What needs reproducing is the run of lines in the data below starting at the line with "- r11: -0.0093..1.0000" and ending at the line with "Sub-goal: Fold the", both ends included. Copy it exactly, without pictures, and add nothing.

*** Opening of Data segment ***

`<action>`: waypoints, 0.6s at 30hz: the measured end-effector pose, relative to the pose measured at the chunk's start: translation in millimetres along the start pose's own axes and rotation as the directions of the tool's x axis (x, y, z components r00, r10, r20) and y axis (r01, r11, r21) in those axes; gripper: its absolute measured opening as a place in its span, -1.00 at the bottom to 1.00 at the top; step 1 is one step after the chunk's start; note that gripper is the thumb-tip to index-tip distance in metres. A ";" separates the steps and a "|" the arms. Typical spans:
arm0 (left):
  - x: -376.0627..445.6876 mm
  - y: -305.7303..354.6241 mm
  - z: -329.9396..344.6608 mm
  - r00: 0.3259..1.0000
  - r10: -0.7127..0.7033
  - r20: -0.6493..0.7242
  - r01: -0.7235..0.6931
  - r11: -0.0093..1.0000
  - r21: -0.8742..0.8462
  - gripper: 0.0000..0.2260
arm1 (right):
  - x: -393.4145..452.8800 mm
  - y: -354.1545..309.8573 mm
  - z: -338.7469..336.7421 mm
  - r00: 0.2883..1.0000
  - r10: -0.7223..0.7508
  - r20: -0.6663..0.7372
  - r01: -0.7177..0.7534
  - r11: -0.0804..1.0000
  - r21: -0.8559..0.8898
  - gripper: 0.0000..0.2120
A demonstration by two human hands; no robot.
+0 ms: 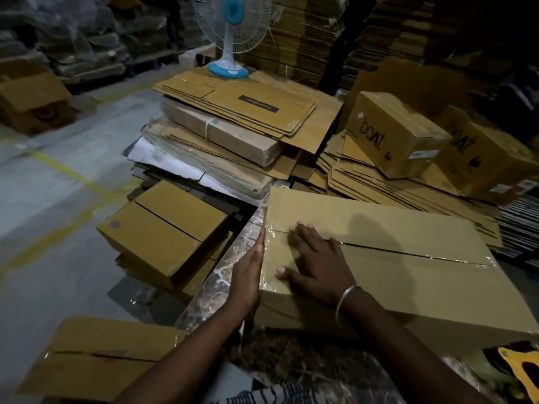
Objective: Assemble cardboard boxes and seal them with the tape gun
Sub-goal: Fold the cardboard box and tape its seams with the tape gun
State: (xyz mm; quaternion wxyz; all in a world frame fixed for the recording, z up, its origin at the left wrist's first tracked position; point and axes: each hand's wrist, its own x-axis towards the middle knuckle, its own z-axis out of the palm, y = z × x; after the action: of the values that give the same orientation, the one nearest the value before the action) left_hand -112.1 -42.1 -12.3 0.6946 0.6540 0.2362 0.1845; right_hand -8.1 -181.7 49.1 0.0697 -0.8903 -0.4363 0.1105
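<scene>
A large brown cardboard box (408, 258) lies on a marble-patterned table (233, 258) with its top flaps closed and a seam running across. Clear tape covers the seam's left end and folds over the left side. My right hand (315, 263) lies flat on the top with fingers spread, pressing the tape down. My left hand (250, 269) presses with straight fingers against the box's left side, over the tape end. A yellow and black object, perhaps the tape gun (522, 371), lies at the lower right edge, only partly in view.
Assembled boxes sit to the left (163, 231) and at lower left (96, 357). Stacks of flat cardboard (233, 118) and two boxes marked "boat" (393, 132) lie behind. A blue and white fan (230, 39) stands on the stack. Grey floor with yellow lines stretches left.
</scene>
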 end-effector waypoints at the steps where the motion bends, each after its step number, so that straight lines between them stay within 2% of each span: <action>1: 0.4 -1.9 -2.4 1.000 0.006 -0.024 -0.005 0.999 0.042 -0.58 | 1.5 -0.7 0.6 1.000 0.006 0.023 -0.006 1.000 -0.010 0.12; 4: 5.2 2.1 -6.7 0.992 0.064 -0.111 -0.053 0.993 0.102 -0.75 | 3.0 -1.6 3.1 0.999 0.006 0.051 -0.005 0.999 -0.034 0.06; 7: 27.3 18.6 -9.9 0.959 0.100 -0.263 -0.076 0.992 0.101 -0.77 | 3.5 -1.1 3.6 0.998 0.012 0.060 -0.010 0.999 -0.033 -0.03; 9: 49.9 25.8 -8.3 0.968 0.085 -0.236 -0.062 0.993 0.099 -0.80 | 3.7 -1.7 3.3 0.998 0.018 0.064 -0.016 0.999 -0.042 -0.06; 12: 78.3 31.4 2.2 0.992 0.049 -0.119 -0.032 0.990 0.139 -0.72 | 3.4 -1.5 3.6 0.998 0.022 0.061 -0.019 0.999 -0.042 -0.12; 15: 83.0 34.4 11.2 0.989 0.036 -0.145 -0.020 0.993 0.114 -0.70 | 3.0 -0.7 3.6 0.998 0.026 0.061 -0.024 0.999 -0.043 -0.15; 18: 76.2 30.7 14.5 0.987 0.015 -0.160 -0.013 1.000 0.012 -0.69 | 2.7 -1.3 3.6 0.997 0.031 0.066 -0.029 0.999 -0.035 -0.12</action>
State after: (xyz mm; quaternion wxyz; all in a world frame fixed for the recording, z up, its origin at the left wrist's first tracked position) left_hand -39.7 -8.5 12.1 0.6685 0.6425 0.2875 0.2400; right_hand -8.4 -178.6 45.5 0.0381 -0.8936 -0.4268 0.1335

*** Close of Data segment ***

* _Result for this task_
  - r11: -0.0093..1.0000
  - r21: -0.8742..0.8462
  - gripper: 0.0000..0.2260
arm1 (right):
  - x: -393.4145..452.8800 mm
  - y: -354.1545..309.8573 mm
  - z: -338.7469..336.7421 mm
  - r00: 0.2883..1.0000
  - r10: -0.7223..0.7508
  - r20: -0.6663..0.7372
  - r01: -0.7177..0.7534
  - r11: -0.0804..1.0000
  - r21: -0.8559..0.8898
  - gripper: 0.0000..0.2120
A demonstration by two human hands; no robot.
+0 ms: 
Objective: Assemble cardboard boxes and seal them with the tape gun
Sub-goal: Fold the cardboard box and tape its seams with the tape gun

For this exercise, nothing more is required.